DATA BELOW Block Start
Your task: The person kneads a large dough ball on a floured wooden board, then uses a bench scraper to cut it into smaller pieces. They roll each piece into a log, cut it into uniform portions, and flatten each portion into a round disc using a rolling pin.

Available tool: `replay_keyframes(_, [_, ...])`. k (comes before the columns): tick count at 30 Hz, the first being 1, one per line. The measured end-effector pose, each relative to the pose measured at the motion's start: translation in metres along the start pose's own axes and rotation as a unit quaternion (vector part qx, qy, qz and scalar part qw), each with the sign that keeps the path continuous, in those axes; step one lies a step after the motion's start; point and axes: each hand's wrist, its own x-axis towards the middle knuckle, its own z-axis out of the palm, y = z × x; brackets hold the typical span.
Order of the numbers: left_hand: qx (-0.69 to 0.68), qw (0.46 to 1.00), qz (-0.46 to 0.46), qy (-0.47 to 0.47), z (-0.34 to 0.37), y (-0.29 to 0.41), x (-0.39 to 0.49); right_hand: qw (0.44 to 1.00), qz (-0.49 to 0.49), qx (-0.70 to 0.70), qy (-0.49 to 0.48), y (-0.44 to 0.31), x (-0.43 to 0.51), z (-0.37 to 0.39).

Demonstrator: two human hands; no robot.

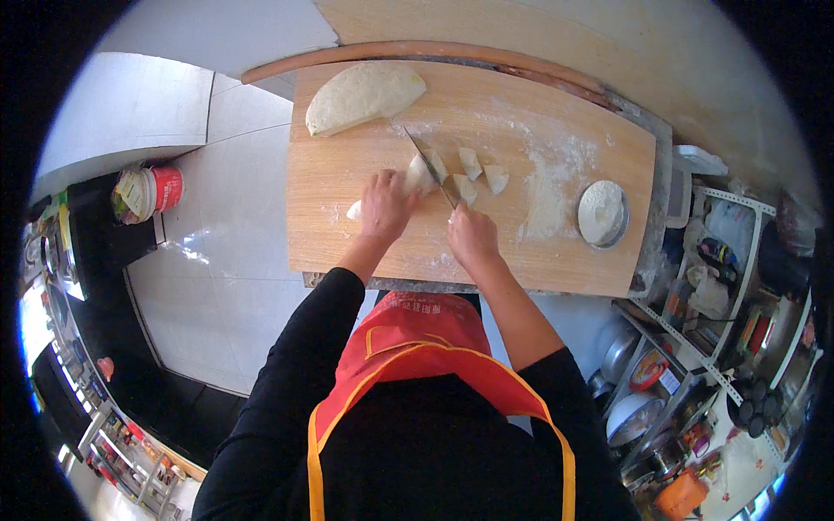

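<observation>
My right hand (474, 236) grips the handle of a knife (430, 166), whose blade slants up and left across the board. Just left of the blade, my left hand (386, 203) holds a roll of pale dough (418, 177), and one end (354, 210) of it shows beyond my fingers. A cut piece of dough (436, 164) sits against the blade's right side. Further right lie several more cut dough pieces (469, 163). A large slab of dough (365, 98) rests at the upper left of the wooden board (391, 254).
At the board's right stands a metal bowl (618, 238) of flour (601, 210), with loose flour (554, 176) scattered nearby. A long wooden rolling pin (417, 49) lies along the far edge. Shelving (736, 260) with kitchenware is at right; a bucket (168, 189) stands at left.
</observation>
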Motion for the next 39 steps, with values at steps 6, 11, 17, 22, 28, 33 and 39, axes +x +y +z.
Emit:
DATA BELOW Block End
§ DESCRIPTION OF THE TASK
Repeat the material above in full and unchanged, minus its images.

§ EXERCISE RESPONSE
Your task: The person kneads a large dough ball on a floured wooden board, then uses a bench scraper to cut it into smaller pieces. They roll each piece into a log, cut it into uniform portions, and flatten each portion into a round disc using a rolling pin.

Available tool: `replay_keyframes(_, [_, ...])`. k (comes before the columns): tick count at 30 Hz, the first being 1, one per line. The measured end-effector pose, each relative to the pose measured at the motion's start: translation in metres along the start pose's own axes and rotation as a unit quaternion (vector part qx, qy, qz and scalar part qw), each with the sign that keeps the path continuous, in those axes; step one lies a step after the motion's start; point and axes: each hand's wrist, its own x-axis towards the middle knuckle, its own z-axis out of the palm, y = z × x; brackets hold the typical span.
Order of the numbers: left_hand: qx (-0.69 to 0.68), qw (0.46 to 1.00), qz (-0.46 to 0.46), qy (-0.47 to 0.47), z (-0.34 to 0.37), y (-0.29 to 0.41), x (-0.39 to 0.49); right_hand: qw (0.44 to 1.00), qz (-0.49 to 0.49), qx (-0.70 to 0.70), qy (-0.49 to 0.48), y (-0.44 to 0.31), x (-0.43 to 0.51), z (-0.37 to 0.39).

Demonstrator: two human hands; no robot.


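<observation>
My right hand (474, 236) grips the handle of a knife (430, 166), whose blade slants up and left across the board. Just left of the blade, my left hand (386, 203) holds a roll of pale dough (418, 177), and one end (354, 210) of it shows beyond my fingers. A cut piece of dough (436, 164) sits against the blade's right side. Further right lie several more cut dough pieces (469, 163). A large slab of dough (365, 98) rests at the upper left of the wooden board (391, 254).
At the board's right stands a metal bowl (618, 238) of flour (601, 210), with loose flour (554, 176) scattered nearby. A long wooden rolling pin (417, 49) lies along the far edge. Shelving (736, 260) with kitchenware is at right; a bucket (168, 189) stands at left.
</observation>
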Motion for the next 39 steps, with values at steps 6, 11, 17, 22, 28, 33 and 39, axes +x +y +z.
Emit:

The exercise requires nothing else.